Aim of the exercise
From the records below, print exactly the lines starting at the one containing "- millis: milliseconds" and ending at the one containing "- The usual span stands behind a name", ends included, and nothing else.
-- Opening Marker --
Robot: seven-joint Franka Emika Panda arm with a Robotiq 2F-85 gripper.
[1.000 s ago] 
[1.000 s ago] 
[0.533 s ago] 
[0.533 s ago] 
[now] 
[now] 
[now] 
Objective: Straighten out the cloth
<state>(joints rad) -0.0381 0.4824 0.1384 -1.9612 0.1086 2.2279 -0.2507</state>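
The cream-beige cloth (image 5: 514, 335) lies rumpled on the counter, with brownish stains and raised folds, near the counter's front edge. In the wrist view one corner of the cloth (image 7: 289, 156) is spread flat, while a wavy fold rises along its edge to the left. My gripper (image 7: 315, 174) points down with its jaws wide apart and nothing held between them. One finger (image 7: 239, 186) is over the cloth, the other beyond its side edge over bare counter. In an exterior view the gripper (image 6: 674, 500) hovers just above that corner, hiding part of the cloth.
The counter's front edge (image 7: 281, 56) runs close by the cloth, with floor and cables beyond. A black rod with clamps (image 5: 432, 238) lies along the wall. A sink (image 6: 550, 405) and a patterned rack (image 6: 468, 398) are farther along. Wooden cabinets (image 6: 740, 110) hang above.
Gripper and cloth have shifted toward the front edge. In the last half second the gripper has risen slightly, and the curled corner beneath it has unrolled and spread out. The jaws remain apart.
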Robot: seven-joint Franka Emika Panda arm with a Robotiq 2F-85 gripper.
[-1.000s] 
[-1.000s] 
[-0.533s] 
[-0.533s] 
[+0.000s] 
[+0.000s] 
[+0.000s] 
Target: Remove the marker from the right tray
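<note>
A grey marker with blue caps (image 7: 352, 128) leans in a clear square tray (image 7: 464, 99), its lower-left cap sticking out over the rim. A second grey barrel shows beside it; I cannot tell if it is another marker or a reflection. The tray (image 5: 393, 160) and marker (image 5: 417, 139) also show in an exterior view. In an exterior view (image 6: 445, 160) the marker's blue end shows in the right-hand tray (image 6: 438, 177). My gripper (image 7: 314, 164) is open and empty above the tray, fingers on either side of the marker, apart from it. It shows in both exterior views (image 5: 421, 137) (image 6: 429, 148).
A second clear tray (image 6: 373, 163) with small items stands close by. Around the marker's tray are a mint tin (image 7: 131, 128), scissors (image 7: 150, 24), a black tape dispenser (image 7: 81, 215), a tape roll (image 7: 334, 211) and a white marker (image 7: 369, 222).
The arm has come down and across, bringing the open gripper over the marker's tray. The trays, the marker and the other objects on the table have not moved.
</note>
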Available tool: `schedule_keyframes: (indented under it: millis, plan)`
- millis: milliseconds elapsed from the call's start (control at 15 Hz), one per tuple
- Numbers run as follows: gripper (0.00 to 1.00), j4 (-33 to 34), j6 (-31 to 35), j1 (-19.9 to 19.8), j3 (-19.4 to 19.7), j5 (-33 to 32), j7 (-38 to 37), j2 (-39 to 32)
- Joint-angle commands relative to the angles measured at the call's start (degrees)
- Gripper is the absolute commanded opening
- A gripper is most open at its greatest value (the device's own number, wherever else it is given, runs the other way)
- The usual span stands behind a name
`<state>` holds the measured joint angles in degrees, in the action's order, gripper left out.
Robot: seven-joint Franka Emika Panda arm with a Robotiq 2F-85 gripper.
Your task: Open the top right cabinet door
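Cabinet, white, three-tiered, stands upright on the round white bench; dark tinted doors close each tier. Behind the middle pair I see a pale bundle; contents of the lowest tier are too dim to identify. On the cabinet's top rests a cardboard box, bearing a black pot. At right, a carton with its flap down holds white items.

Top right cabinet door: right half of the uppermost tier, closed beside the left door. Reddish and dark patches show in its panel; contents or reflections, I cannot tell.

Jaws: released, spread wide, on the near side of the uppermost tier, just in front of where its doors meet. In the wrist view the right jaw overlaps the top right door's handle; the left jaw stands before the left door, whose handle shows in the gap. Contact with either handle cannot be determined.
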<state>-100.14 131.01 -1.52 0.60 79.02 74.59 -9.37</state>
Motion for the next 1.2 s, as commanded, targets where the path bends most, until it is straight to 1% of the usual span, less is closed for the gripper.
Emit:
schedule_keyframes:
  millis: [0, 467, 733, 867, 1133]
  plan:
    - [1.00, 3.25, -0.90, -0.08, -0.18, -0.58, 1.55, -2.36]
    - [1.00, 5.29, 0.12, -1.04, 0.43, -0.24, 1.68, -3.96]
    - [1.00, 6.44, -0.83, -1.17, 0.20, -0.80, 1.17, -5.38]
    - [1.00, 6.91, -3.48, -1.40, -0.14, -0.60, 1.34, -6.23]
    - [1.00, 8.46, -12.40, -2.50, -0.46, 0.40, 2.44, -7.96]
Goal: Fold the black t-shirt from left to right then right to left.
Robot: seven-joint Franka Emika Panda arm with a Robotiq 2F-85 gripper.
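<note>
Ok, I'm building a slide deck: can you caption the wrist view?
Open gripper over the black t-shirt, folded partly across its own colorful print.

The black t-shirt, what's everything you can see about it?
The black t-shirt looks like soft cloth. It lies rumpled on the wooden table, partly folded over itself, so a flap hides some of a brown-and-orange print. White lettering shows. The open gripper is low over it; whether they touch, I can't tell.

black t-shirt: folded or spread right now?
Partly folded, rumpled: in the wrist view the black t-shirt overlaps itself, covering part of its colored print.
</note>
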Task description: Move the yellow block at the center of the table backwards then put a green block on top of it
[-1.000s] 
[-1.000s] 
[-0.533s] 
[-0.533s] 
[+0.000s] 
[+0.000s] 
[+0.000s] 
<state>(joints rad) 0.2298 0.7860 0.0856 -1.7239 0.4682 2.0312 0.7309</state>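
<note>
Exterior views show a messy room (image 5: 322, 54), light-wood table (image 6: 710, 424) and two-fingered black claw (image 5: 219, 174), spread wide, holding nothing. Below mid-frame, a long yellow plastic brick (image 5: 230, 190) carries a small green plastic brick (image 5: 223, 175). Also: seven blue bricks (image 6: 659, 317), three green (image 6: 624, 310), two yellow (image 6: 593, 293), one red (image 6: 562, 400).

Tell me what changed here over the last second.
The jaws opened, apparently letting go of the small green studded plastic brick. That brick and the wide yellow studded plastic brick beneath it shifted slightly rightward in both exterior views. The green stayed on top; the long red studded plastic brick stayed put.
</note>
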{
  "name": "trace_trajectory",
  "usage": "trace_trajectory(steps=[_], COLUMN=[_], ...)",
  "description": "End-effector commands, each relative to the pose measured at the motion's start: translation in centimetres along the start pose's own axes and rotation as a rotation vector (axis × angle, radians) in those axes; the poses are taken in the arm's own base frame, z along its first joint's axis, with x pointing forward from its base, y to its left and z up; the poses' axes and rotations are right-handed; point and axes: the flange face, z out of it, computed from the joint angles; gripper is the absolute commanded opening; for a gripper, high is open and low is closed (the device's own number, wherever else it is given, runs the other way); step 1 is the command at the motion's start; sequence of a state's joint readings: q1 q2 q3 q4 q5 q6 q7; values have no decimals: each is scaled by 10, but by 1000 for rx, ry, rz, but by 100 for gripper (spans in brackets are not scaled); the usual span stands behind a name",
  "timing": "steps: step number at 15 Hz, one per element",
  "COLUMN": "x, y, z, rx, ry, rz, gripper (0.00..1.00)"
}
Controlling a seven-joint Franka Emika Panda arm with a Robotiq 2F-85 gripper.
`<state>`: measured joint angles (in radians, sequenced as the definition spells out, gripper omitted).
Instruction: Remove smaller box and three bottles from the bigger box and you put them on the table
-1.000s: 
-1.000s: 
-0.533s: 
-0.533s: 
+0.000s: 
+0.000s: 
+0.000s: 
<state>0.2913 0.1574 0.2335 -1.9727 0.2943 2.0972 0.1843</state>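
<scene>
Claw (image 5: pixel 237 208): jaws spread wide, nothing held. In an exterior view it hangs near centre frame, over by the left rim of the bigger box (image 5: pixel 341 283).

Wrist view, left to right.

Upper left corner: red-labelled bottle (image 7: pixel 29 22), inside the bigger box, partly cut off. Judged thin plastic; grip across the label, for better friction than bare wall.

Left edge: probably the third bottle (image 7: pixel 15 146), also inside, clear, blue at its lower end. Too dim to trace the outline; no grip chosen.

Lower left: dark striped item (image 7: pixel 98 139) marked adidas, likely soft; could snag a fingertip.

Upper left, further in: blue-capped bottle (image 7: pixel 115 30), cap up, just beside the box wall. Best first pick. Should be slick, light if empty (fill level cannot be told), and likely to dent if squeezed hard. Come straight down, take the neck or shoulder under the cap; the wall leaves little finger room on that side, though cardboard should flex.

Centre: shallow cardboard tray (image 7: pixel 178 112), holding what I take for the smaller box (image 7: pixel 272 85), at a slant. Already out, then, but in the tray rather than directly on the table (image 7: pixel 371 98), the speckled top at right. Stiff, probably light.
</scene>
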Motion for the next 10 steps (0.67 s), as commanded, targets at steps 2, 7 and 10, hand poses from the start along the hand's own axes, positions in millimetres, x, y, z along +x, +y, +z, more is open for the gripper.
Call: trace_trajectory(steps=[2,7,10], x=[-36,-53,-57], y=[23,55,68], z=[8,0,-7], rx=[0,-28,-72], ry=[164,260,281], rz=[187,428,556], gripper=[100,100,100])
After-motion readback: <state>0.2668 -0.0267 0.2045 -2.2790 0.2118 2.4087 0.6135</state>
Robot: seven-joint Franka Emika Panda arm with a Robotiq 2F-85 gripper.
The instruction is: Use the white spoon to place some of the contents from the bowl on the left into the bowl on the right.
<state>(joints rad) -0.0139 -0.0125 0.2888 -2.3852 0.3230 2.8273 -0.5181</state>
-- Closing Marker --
Answer to this exercise
- millis: milliseconds elapsed from the call's start (control at 15 Hz), one per tuple
- Numbers run as follows: gripper (0.00 to 1.00), j4 (-33 to 34), j6 (-31 to 35), j1 (-19.9 to 19.8), j3 (-19.4 to 19.7), j5 (-33 to 32), j7 (-38 to 37), j2 (-39 to 32)
- Joint-angle commands relative to the angles measured at the call's start (degrees)
- Gripper is the absolute commanded opening
- A gripper is most open at its greatest value (the device's own number, wherever else it is given, runs the other way)
- The usual span stands behind a name

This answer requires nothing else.